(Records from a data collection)
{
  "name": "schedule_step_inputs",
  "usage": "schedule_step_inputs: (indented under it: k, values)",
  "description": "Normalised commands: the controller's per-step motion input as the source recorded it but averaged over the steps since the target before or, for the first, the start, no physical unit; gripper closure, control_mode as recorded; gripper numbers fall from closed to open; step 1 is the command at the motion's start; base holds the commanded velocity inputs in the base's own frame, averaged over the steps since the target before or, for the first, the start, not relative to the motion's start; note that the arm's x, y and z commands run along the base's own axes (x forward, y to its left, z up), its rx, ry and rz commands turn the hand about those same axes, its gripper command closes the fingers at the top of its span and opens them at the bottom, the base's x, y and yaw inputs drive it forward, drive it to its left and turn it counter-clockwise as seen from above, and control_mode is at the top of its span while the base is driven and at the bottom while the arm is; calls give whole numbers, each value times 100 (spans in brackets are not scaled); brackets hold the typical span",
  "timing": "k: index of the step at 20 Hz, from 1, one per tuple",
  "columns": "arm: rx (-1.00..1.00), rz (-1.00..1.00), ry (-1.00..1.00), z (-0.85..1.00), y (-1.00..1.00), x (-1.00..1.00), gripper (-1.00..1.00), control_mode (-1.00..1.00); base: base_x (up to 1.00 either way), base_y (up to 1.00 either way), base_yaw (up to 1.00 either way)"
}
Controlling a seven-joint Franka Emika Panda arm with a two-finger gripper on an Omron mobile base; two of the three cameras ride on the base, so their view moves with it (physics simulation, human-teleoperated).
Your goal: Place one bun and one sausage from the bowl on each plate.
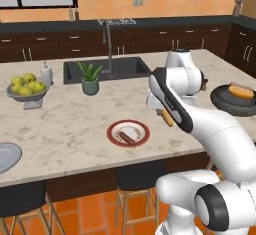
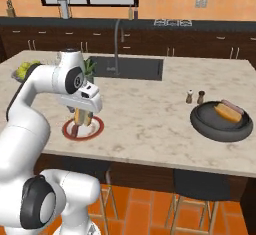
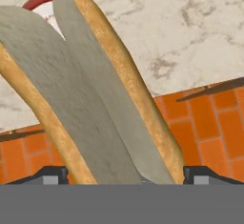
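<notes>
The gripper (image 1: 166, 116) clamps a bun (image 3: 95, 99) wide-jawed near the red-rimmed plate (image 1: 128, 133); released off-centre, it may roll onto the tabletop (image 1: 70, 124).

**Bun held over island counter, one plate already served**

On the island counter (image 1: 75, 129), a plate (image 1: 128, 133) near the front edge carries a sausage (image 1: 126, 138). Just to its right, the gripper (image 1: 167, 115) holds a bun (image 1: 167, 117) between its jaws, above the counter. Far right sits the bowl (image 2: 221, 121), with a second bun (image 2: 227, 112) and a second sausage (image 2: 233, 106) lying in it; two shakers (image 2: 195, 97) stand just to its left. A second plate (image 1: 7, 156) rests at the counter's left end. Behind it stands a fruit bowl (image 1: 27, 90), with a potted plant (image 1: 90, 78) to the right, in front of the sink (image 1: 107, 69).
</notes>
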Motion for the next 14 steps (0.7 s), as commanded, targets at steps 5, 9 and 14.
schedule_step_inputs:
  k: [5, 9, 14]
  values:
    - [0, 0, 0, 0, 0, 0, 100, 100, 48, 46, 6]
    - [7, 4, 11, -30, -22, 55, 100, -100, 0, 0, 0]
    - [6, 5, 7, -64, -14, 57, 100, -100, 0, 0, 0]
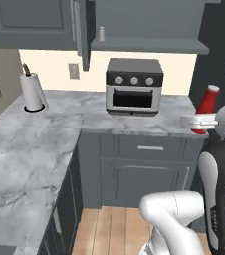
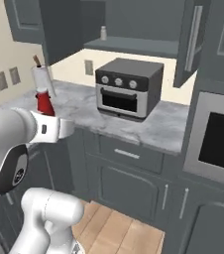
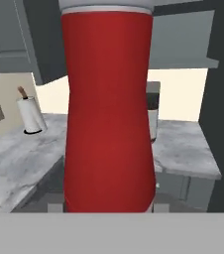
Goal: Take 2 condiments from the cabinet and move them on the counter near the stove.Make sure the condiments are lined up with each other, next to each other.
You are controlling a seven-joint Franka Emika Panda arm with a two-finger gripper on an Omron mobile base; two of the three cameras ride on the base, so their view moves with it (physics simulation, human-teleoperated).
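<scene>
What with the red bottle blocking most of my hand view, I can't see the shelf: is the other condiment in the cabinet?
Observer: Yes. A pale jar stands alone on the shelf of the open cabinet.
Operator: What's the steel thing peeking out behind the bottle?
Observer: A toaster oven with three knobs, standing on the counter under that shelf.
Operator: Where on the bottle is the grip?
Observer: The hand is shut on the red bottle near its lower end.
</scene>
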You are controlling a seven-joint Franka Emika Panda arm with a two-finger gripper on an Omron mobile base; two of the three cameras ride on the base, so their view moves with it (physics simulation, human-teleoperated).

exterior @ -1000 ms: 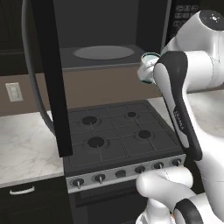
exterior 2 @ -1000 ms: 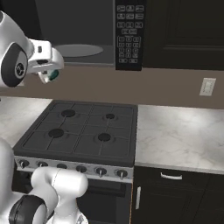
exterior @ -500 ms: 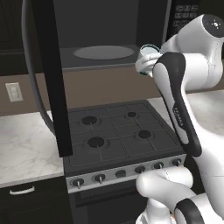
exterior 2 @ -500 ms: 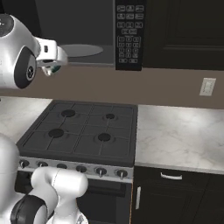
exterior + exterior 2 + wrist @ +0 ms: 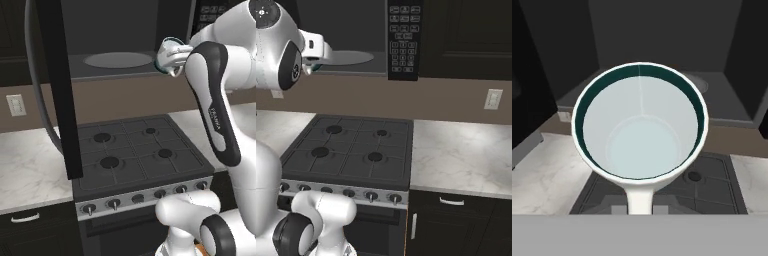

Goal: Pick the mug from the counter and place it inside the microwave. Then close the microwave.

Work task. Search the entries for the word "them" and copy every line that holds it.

The answer.
  "description": "Normalised commands: the controller's per-step motion input as the source recorded it but averaged over the steps since the target before or, for the first, the start, no physical unit; gripper closure, control_mode as recorded; gripper numbers fall from closed to open; step 1 is the command at the motion's start; base holds the commanded velocity inputs in the base's own frame, averaged over the steps since the target before or, for the first, the start, not relative to the motion's start; note that the arm's x, y and z commands run along the base's own axes (x forward, y to its left, z up), its rx, ry and rz commands turn the hand about those same axes, its gripper command closes the fingers at the top of its span and opens them at the bottom, the base's x, y and yaw inputs drive it forward, drive it to its left and turn it counter-clockwise as seen from above, and control_mode is at the top of its span while the base is driven and at the bottom while the arm is; calls give whole numbers, each value times 100 (spans in brackets are not scaled); brackets hold the typical span",
Goal: Take 2 condiments from the cabinet and move them on the counter near the stove.Make sure the condiments are lined up with each other, next to each other.

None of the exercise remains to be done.